How to Eat

The most sensible diet plan ever? We think it’s the one that Michael Pollan outlined a few years ago: “Eat food. Not too much. Mostly plants.” So we’re happy that in his little new book, Food Rules, Pollan offers more common-sense rules for eating: 64 of them, in fact, all thought-provoking and some laugh-out-loud funny.

By “food” Pollan means real food, not creations of the food-industrial complex. Real food doesn’t have a long ingredient list, isn’t advertised on TV, and it doesn’t contain stuff like maltodextrin or sodium tripolyphosphate. Real food is things that your great-grandmother (or someone’s great-grandmother) would recognize.

Pollan points out that populations that eat like modern-day Americans — lots of highly processed foods and meat, lots of added fat and sugar, lots of refined grains — suffer high rates of obesity, type 2 diabetes, cardiovascular disease and cancer. But populations that eat more traditional diets don’t. Our great-grandmas knew what they were doing.

But in the last few decades, we seem to have lost that old cultural know-how — or maybe it’s just hard to remember it in our drive-thru world. We need rules.

Like Rule No. 19: “If it’s a plant, eat it. If it was made in a plant, don’t.” Or Rule 36: “Don’t eat breakfast cereals that change the color of your milk.” Or Rule No. 20: “It’s not food if it arrived through the window of your car.”

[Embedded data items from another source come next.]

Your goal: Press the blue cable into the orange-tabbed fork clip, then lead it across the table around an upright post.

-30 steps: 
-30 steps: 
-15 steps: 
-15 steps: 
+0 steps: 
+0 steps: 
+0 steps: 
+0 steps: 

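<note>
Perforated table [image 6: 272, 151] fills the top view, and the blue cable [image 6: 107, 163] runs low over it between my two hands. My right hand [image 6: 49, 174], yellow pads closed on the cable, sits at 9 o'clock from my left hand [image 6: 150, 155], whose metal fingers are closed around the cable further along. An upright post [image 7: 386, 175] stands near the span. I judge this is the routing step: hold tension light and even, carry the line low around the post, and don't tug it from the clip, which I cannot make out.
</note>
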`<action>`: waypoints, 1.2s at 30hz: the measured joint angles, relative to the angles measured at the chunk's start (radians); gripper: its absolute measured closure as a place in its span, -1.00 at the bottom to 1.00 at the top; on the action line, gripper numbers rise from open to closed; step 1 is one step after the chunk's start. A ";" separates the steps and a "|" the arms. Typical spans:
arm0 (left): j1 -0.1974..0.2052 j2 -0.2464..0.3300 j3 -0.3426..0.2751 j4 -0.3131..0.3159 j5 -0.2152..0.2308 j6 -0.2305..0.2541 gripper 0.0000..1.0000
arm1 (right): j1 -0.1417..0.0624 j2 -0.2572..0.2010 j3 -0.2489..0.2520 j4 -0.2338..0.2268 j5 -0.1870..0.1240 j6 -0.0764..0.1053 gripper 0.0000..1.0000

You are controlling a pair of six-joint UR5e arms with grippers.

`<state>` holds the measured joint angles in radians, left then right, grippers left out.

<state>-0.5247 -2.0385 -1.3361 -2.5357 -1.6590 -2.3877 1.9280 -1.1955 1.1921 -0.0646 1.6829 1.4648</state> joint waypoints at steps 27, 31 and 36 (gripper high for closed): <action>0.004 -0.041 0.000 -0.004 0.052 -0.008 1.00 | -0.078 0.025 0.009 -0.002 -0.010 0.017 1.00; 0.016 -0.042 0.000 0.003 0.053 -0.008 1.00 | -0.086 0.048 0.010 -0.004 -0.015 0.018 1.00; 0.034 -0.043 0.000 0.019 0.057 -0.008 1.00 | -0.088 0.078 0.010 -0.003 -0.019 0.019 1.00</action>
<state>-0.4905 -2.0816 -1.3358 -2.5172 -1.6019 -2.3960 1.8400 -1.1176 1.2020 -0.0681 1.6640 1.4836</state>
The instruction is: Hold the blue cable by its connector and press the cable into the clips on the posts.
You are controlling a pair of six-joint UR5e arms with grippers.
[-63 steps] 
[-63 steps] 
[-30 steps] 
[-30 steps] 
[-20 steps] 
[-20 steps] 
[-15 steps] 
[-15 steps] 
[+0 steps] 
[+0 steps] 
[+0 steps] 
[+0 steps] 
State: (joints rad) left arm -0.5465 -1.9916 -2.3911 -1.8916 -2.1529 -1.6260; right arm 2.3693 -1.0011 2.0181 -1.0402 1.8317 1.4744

For most of us, “not too much” is especially hard. But if you follow Rule 52 — “Buy smaller glasses and plates” — your portions will seem larger. And Rules 58 (“Do all your eating at a table”) and 59 (“Try not to eat alone”) will help you slow down and enjoy your meals more.

Hard-core vegetarians complain about the “-ly” in the rule “mostly plants.” So be it: Pollan isn’t dogmatic. He urges us to eat less meat, and better-raised meat. But he doesn’t insist that we give it up entirely.

He ends his book with Rule 64: “Break the rules once in a while.” Decades of obsessing about nutrition — eating low-fat this and low-carb that, drinking sugar-free sodas and vitamin-enhanced water — haven’t made us thinner or healthier.

It’s time we ate like our great-grandmas.